Please select Category, Year, and then Month to display items
Previous Archive
21 September 2023 | Story Motsaathebe Serekoane | Photo supplied
Motsaathebe Serekoane
Motsaathebe Serekoane is a Lecturer and BSocSc Programme Director, Department of Anthropology, UFS.

Opinion Article by Motsaathebe Serekoane, Lecturer and BSocSc Programme Director, Department of Anthropology, University of the Free State.


It is our heritage space; it is my private property: the challenge of access to heritage sites on privately owned land. 

The Free State's sacred valleys represent not only our heritage space but also private property. This dual nature presents a challenge in terms of gaining access to heritage sites situated on privately owned land.

Following the enactment of the country's constitution in 1996, segregation boundaries were abolished, granting public access to spaces that were once restricted. Evidence indicates an increase in accessibility to spaces that were traditionally exclusive. However, despite the ideals of inclusion and participation enshrined in the Constitution, property ownership practices and the right to restrict access continue to render sacred natural sites inaccessible to pilgrims. 

Sacred natural sites hold spiritual significance for people, transcending intrinsic or instrumental value. They are culturally and historically significant for people seeking to reconnect with their ancestors, undergo spiritual cleansing, receive training in spiritual healing and ask for guidance and forgiveness. For the Basotho people, the natural environment is an aspect of material reality through which the sacred is manifested. As such, they have returned to reclaim sacred spaces through spiritual journeys to sites like Mantsopa at Modderpoort, Mautse and Nkokomohi Valley near Rosendal, Motouleng near Clarens, and Witsie’s Cave in Qwaqwa.

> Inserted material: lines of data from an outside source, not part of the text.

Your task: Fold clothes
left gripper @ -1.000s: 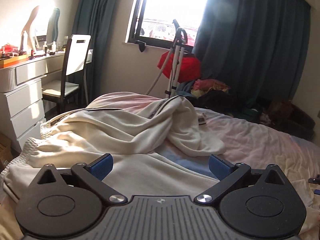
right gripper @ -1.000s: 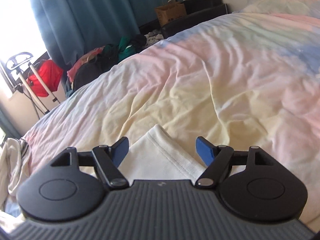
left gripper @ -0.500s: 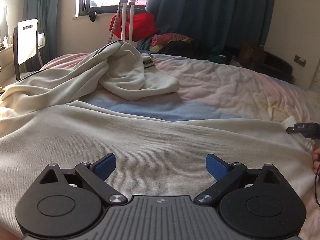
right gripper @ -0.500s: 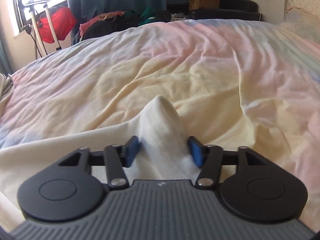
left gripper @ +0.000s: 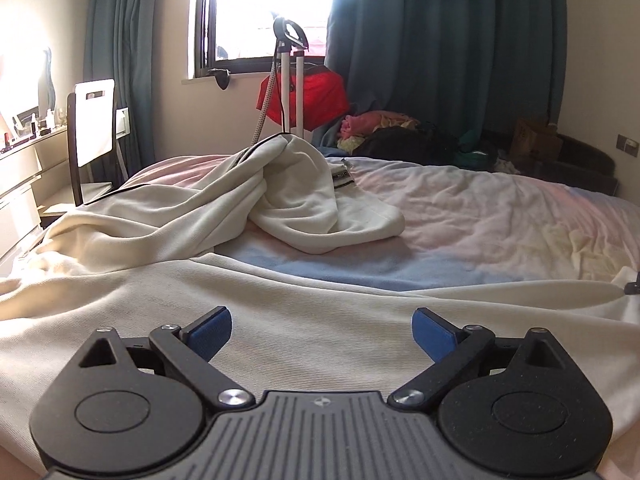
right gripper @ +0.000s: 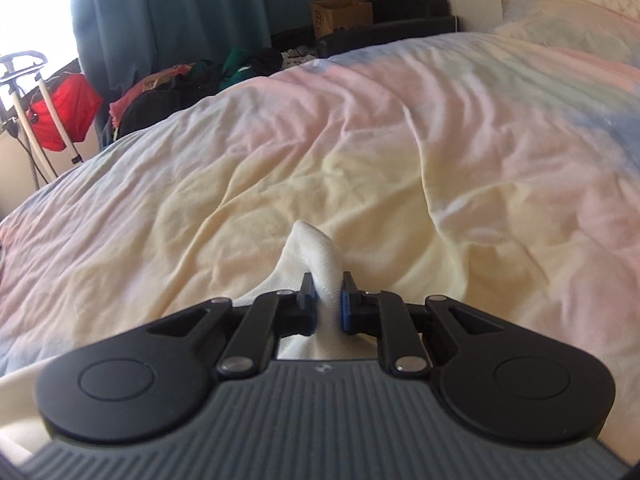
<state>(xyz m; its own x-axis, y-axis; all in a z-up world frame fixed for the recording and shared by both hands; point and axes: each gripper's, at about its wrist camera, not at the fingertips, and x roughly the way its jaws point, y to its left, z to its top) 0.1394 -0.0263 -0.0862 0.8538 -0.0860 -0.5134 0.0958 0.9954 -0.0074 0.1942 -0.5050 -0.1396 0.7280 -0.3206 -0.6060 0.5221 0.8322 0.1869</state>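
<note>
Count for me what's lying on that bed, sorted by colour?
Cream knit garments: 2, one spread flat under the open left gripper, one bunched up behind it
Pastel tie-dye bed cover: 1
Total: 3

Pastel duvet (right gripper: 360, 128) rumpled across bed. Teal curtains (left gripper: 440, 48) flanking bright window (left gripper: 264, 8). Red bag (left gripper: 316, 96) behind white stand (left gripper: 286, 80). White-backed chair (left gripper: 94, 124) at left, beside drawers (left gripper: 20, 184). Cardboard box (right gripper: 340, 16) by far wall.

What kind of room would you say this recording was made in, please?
Most likely a lived-in bedroom: a wide bed under a pastel duvet, a dressing table with toiletries beside a chair, and teal curtains at the window.
</note>
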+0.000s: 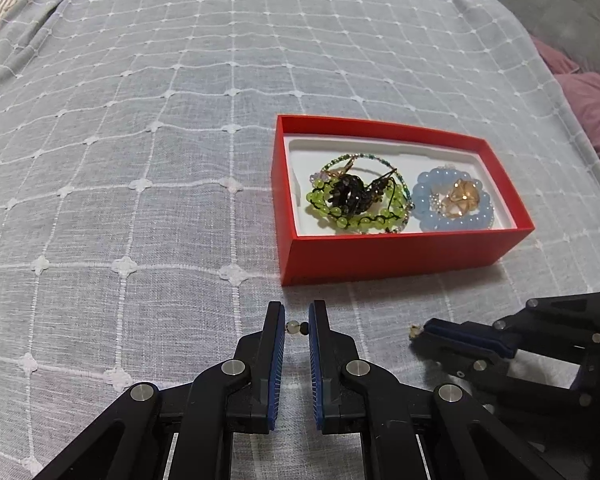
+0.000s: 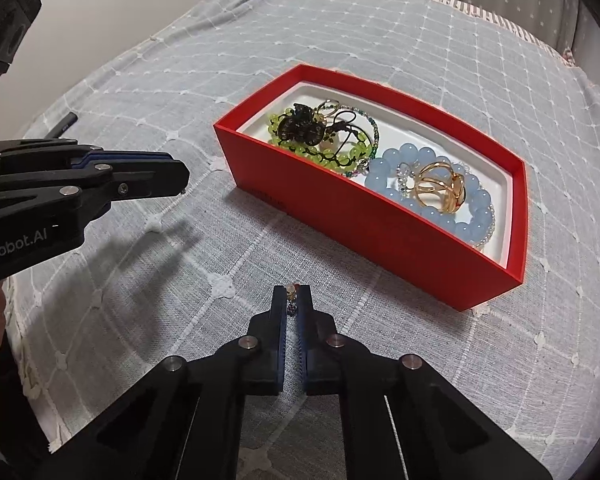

Ownership rights and reserved rights vs access rights

The conflict between farm owners and pilgrims began when the former claimed exclusive ownership rights and reserved rights to access, while the latter only sought access rights without contesting ownership. According to Section 27 Subsection 8 of the National Heritage Resources Act, 25 1999 (NHRA), a site of significance can be nominated for declaration by the provincial or national heritage body. All the relevant sites were nominated at various times over the past decade and received provisional protection, but they were never formally declared. As a result, these sites have only enjoyed informal and provisional formal protection. In the case of informal heritage sites like Mautse and Motouleng, the private property owners have the legal right to deny entry to their properties and, consequently, the sacred sites.

Land regulation, particularly the Enlightenment-era separation of culture from nature, and the introduction of private ownership and commodification of nature in what were once  ‘traditional’ landscapes, in the African context, have placed many of the sacred sites under a terminal threat over the years. The complexities surrounding the sites persist, as seen in the closure of Mautse in 2016 due to a change in farm ownership. In 2020, Motouleng was also closed, with police forcefully evicting pilgrims on-site at the start of the hard lockdown of the COVID-19 pandemic outbreak. Furthermore, the structures within Motouleng Cave were destroyed by fire.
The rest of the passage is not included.